Which exercises help in the case of a rotator cuff tendonitis

During an acute inflammation of the rotator cuff, it is important to protect the affected shoulder to ensure healing and the course of the disease. Once the inflammation has subsided, targeted physiotherapy can be helpful. Exercises with a rope pull that mobilize the shoulders are suitable for this.

A simple exercise is to pull the shoulder downwards against resistance. For this, you can use a Theraband and attach it to the top of the door.

Another possible exercise is arm swinging with weight. This promotes the formation of synovial fluid in the shoulder joint. For this, I use a lightweight, for example, a water bottle, let the arm hang down and swing the shoulder slowly forward and backward.

To center the shoulders, you can take a weight in each hand and pull the shoulders upwards.

After the exercises, you should stretch your shoulder. To do this, you can, for example, lean against the wall, pull the shoulder blades backward and then relax. Tilt your head alternately to one side and stretch your arm to the other side.

Check our article about Rotator cuff tendonitis: Causes, Symptoms, and Treatment

Taping the shoulder

To immobilize the affected shoulder and relieve pain, the affected shoulder can be taped. The tape must be applied correctly. For a start, it can be helpful to have the tape applied by an experienced physiotherapist. When the tape is applied correctly, it can

  • Release tensions,
  • Relieve pain
  • Fx the shoulder

The tape can remain on the skin for up to seven days.
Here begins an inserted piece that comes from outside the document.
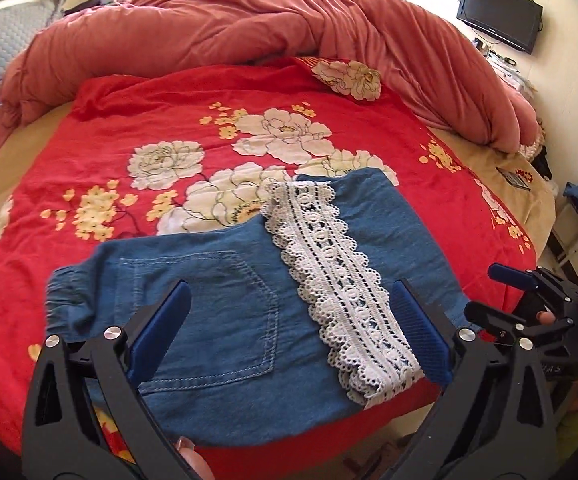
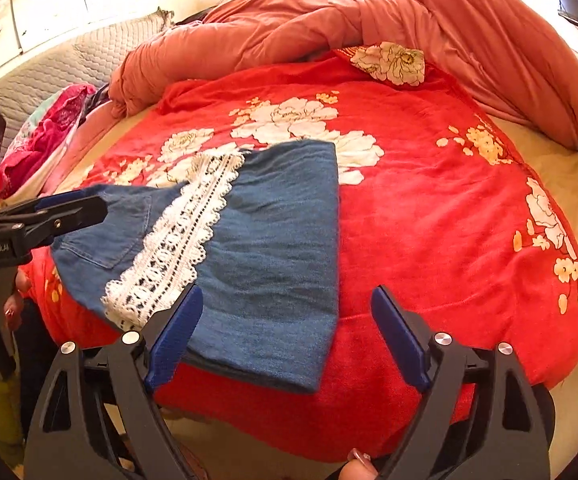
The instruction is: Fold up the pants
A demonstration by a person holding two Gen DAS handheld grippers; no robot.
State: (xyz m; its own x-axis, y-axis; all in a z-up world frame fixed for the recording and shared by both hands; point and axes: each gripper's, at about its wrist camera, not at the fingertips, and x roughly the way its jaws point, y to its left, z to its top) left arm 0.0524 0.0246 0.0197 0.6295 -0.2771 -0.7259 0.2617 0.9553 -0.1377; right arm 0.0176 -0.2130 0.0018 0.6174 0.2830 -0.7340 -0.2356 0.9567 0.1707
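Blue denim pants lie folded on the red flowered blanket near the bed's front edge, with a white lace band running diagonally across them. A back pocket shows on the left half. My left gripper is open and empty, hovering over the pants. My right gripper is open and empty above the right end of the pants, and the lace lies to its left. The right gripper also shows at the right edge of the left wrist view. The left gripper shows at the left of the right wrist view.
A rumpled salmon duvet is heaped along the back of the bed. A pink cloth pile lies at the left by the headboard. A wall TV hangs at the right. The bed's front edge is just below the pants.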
When can you start exercising again?

An inflammation of the rotator cuff requires physical protection and immobilization of the joint. Depending on the cause, the inflammation heals at different rates. To prevent inflammation, for example, bursitis, from becoming chronic, it is important to take the disease seriously at an early stage and let it heal.

Normally, an inflammation of the rotator cuff heals within a few weeks. Only when the patient is completely free of symptoms may he/she return to sports.

Please check more about Biceps tendon tear: Causes, Symptoms, and Treatment

Therapy of a calcified shoulder

If the inflammation in the area of the rotator cuff is based on tendon calcification (see also: calcified shoulder), the treatment is usually carried out by using the so-called extracorporeal shock wave therapy (ESWT for short). In this procedure, the calcifications in the tendon are exposed to shock waves, which can destroy the calcifications.


The prognosis in case of inflammation in the area of the rotator cuff depends mainly on the underlying disease and the extent of the inflammatory processes.

In this context, affected patients should note that an optimal healing process can only be guaranteed if the shoulder joint is immobilized immediately after the onset of pain.

Furthermore, serious complications can only be avoided if a suitable therapy is initiated early on. Under ideal conditions, however, the prognosis of an inflammation in the area of the rotator cuff is quite good.